▸ **Your objective**
With the pictures removed, write out the full listing below exactly.

▸ **Source material**

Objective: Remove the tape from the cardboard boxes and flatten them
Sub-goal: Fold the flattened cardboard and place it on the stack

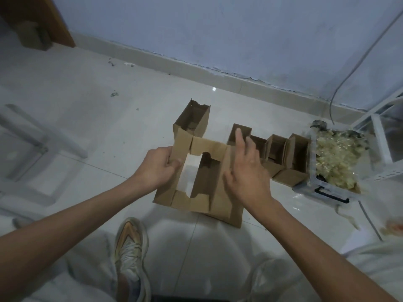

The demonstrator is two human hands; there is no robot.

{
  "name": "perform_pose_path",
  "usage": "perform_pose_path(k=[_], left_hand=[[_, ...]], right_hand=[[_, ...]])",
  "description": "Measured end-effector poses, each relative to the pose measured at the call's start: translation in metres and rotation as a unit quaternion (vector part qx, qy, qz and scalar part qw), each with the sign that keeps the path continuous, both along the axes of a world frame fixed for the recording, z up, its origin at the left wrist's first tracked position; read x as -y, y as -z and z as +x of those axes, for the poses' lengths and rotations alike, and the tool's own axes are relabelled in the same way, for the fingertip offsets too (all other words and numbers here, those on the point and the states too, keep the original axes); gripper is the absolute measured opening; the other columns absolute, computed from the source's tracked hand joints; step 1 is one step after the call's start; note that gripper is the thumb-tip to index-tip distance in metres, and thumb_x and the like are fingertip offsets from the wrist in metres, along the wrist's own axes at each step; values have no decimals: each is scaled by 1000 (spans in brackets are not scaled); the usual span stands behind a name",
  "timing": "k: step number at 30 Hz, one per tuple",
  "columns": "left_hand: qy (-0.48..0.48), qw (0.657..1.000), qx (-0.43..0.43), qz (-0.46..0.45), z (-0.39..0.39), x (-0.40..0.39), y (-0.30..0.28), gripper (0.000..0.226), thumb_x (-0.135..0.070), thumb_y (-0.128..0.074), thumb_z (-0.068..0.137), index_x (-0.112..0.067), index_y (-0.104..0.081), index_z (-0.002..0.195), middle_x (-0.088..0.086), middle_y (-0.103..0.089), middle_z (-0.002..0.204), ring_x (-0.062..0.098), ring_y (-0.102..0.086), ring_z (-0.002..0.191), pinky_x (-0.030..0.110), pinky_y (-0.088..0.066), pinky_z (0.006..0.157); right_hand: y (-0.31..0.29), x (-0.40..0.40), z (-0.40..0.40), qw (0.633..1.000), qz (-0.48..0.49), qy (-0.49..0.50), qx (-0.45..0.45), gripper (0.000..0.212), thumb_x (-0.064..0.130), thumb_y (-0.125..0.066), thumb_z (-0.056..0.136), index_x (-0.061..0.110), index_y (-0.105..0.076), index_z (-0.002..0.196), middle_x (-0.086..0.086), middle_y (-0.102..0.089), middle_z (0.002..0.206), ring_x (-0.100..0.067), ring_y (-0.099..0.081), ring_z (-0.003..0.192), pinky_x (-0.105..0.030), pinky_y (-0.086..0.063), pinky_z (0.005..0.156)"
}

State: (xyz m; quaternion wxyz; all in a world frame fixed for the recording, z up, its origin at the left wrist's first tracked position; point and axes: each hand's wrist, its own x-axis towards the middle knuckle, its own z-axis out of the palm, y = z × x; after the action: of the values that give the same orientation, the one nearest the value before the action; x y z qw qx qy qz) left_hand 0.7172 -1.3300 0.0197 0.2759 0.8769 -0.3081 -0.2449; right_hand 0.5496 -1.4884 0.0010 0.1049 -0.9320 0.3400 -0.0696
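Over the glossy white tile floor [91, 131], the left hand [156, 165] pinches the left flap of an opened brown cardboard box [207, 182], its matte flaps splayed around a rectangular hollow. The right hand [246, 168] lies against the box's right side with fingers straight and relaxed. Behind stand more small open-topped cardboard boxes [277, 153], beside a clear plastic bin [314, 188] of crumpled yellowish tape [335, 158].

Both forearms are bare to beyond the frame edge, with no sleeves, watch or rings visible on the hands; light grey, loose fabric trousers [87, 277] cover the legs, and one white mesh sneaker with orange-gold side stripes [130, 256] shows
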Motion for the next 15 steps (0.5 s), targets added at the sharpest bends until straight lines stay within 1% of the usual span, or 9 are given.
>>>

▸ **Solved problem**
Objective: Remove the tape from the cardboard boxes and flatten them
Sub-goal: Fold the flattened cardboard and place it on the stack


The demonstrator is two human hands; there is no robot.

{
  "name": "perform_pose_path",
  "usage": "perform_pose_path(k=[_], left_hand=[[_, ...]], right_hand=[[_, ...]])",
  "description": "Measured end-effector poses, each relative to the pose measured at the call's start: translation in metres and rotation as a unit quaternion (vector part qx, qy, qz and scalar part qw), each with the sign that keeps the path continuous, both along the axes of a world frame fixed for the recording, z up, its origin at the left wrist's first tracked position; read x as -y, y as -z and z as +x of those axes, for the poses' lengths and rotations alike, and the tool's own axes are relabelled in the same way, for the fingertip offsets too (all other words and numbers here, those on the point and the states too, keep the original axes); gripper is the absolute measured opening; the other columns absolute, computed from the source's tracked hand joints; step 1 is one step after the call's start; note that gripper is the thumb-tip to index-tip distance in metres, and thumb_x and the like are fingertip offsets from the wrist in metres, along the wrist's own axes at each step; values have no decimals: each is scaled by 1000 (spans in brackets are not scaled); the usual span stands behind a name",
  "timing": "k: step number at 30 Hz, one per tuple",
  "columns": "left_hand: qy (-0.48..0.48), qw (0.657..1.000), qx (-0.43..0.43), qz (-0.46..0.45), z (-0.39..0.39), x (-0.40..0.39), y (-0.30..0.28), gripper (0.000..0.226), thumb_x (-0.135..0.070), thumb_y (-0.128..0.074), thumb_z (-0.068..0.137), index_x (-0.112..0.067), index_y (-0.104..0.081), index_z (-0.002..0.195), middle_x (-0.088..0.086), middle_y (-0.103..0.089), middle_z (-0.002..0.204), ring_x (-0.062..0.098), ring_y (-0.102..0.086), ring_z (-0.002..0.191), pinky_x (-0.030..0.110), pinky_y (-0.088..0.066), pinky_z (0.006..0.157); right_hand: y (-0.31..0.29), x (-0.40..0.40), z (-0.40..0.40), qw (0.633..1.000), qz (-0.48..0.49), qy (-0.49..0.50), qx (-0.45..0.45), gripper (0.000..0.212), thumb_x (-0.064..0.130), thumb_y (-0.125..0.066), thumb_z (-0.056..0.136), index_x (-0.061..0.110), index_y (-0.105..0.076), index_z (-0.002..0.196), middle_x (-0.086..0.086), middle_y (-0.102..0.089), middle_z (0.002..0.206), ring_x (-0.100..0.067), ring_y (-0.099..0.081), ring_z (-0.003..0.192), pinky_x (-0.105..0.030), pinky_y (-0.086..0.063), pinky_z (0.005..0.156)"
}

State: (xyz m; quaternion wxyz; all in a world frame fixed for the recording, z up, its origin at the left wrist's first tracked position; point and axes: each hand's wrist, its own x-axis towards the middle knuckle, its own z-axis out of the palm, y = z × x; after the action: of the values that give the same orientation, the one nearest the value before the action; x y z qw qx qy qz) left_hand 0.7172 -1.3300 0.0197 0.2759 0.8769 -0.3081 -0.2449; right_hand 0.5496 -1.4884 0.0010 0.1049 -0.9320 0.3400 -0.0696
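Over the glossy white tile floor [91, 131], the left hand [156, 165] pinches the left flap of an opened brown cardboard box [207, 182], its matte flaps splayed around a rectangular hollow. The right hand [246, 168] lies against the box's right side with fingers straight and relaxed. Behind stand more small open-topped cardboard boxes [277, 153], beside a clear plastic bin [314, 188] of crumpled yellowish tape [335, 158].

Both forearms are bare to beyond the frame edge, with no sleeves, watch or rings visible on the hands; light grey, loose fabric trousers [87, 277] cover the legs, and one white mesh sneaker with orange-gold side stripes [130, 256] shows
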Motion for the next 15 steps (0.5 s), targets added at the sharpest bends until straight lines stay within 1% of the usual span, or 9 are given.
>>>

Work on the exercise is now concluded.